Prompt: Below are records; reproduce exactly the lines from the one that has "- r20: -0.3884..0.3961" through the one that has "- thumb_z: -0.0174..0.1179", ends included, and nothing more.

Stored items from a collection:
★ ★ ★ ★
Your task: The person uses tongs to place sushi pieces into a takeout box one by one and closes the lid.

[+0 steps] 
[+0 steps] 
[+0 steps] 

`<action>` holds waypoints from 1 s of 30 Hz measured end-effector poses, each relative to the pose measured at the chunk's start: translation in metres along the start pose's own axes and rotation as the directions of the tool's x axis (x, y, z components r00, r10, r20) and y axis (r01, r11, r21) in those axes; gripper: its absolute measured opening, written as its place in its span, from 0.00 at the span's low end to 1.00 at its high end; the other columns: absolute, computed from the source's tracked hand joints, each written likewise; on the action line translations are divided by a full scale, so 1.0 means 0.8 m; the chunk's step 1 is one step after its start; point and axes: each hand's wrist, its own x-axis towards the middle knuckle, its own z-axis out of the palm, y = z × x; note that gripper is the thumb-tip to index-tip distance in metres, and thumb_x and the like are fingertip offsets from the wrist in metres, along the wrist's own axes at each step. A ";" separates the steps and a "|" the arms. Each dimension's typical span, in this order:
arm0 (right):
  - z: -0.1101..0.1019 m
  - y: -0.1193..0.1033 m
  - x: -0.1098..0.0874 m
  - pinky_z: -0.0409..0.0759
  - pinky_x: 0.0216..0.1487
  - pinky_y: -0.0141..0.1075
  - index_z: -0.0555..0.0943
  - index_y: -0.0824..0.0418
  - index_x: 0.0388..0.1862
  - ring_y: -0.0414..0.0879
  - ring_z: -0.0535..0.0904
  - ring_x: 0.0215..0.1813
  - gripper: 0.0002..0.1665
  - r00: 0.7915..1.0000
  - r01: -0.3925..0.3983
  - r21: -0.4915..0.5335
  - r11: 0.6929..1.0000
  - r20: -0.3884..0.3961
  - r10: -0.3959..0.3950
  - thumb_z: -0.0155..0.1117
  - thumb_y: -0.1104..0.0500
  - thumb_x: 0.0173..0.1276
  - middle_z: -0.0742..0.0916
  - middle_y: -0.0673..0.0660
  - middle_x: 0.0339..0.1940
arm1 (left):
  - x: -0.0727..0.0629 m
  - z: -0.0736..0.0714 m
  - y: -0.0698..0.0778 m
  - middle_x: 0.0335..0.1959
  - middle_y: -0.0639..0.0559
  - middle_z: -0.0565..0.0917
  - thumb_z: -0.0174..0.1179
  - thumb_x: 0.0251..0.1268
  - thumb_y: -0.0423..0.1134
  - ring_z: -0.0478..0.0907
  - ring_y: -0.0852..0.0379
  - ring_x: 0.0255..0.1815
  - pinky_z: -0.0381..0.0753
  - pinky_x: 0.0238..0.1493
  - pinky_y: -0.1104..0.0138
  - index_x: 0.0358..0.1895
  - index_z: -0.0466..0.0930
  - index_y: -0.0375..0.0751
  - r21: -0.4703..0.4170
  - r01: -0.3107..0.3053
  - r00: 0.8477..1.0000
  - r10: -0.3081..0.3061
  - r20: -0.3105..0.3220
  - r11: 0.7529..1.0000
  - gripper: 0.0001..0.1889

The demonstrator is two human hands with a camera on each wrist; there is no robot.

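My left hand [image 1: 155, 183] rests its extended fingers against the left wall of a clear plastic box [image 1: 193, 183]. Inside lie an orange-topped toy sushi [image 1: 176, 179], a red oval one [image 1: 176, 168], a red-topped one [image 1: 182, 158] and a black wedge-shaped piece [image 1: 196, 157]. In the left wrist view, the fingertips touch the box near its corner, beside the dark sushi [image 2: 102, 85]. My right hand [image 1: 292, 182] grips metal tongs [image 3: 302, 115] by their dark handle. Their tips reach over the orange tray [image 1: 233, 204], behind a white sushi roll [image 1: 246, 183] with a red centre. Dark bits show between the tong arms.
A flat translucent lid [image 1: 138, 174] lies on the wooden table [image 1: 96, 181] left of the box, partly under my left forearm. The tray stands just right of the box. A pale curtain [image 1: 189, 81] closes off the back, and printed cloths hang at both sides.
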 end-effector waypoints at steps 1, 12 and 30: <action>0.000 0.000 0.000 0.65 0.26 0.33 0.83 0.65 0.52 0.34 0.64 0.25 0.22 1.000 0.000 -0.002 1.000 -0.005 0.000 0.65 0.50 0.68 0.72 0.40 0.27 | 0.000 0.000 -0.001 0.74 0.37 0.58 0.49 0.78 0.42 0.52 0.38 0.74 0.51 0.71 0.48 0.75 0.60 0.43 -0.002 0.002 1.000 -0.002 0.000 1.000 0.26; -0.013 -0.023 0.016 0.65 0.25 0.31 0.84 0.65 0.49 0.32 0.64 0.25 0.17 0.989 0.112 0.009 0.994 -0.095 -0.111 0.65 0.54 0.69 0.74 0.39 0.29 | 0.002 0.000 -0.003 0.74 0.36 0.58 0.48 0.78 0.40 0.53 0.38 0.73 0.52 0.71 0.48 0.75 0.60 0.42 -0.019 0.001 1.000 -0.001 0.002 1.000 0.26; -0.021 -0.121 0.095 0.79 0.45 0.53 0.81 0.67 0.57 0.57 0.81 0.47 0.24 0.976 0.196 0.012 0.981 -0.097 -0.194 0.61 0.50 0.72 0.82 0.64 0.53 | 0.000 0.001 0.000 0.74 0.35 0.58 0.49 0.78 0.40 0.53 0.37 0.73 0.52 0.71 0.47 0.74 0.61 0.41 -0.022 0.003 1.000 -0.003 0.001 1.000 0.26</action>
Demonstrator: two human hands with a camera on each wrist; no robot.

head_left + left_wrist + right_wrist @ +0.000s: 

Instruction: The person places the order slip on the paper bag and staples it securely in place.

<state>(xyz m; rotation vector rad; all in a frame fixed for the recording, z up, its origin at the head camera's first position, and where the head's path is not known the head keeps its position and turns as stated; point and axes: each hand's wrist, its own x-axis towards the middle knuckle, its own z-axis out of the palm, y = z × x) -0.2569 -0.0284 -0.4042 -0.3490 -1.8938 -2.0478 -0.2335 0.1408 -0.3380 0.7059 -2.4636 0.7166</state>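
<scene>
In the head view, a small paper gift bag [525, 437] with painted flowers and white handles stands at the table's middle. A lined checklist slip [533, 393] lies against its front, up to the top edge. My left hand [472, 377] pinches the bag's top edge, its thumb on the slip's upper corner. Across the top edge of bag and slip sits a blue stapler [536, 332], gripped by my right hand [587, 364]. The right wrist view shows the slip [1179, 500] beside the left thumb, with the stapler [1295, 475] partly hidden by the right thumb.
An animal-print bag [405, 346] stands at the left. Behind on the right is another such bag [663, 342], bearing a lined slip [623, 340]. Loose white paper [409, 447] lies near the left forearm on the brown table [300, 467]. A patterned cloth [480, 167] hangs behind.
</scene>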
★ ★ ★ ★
Answer box:
  - r20: -0.3884..0.3961
  - r10: -0.3959..0.3950
  - thumb_z: -0.0155..0.1117
  - thumb_y: -0.1104..0.0500
  - thumb_x: 0.0173..0.1276
  - middle_z: -0.0742..0.0916
  - middle_y: -0.0673..0.0660
  - middle_x: 0.0339..0.1940
arm1 (left):
  - x: -0.0727..0.0629 m
  - z: -0.0736..0.0714 m
  - y: -0.0698..0.0778 m
  - middle_x: 0.0335..0.1959
  - middle_y: -0.0639..0.0559
  - middle_z: -0.0565..0.0917
  - thumb_z: -0.0174..0.1179

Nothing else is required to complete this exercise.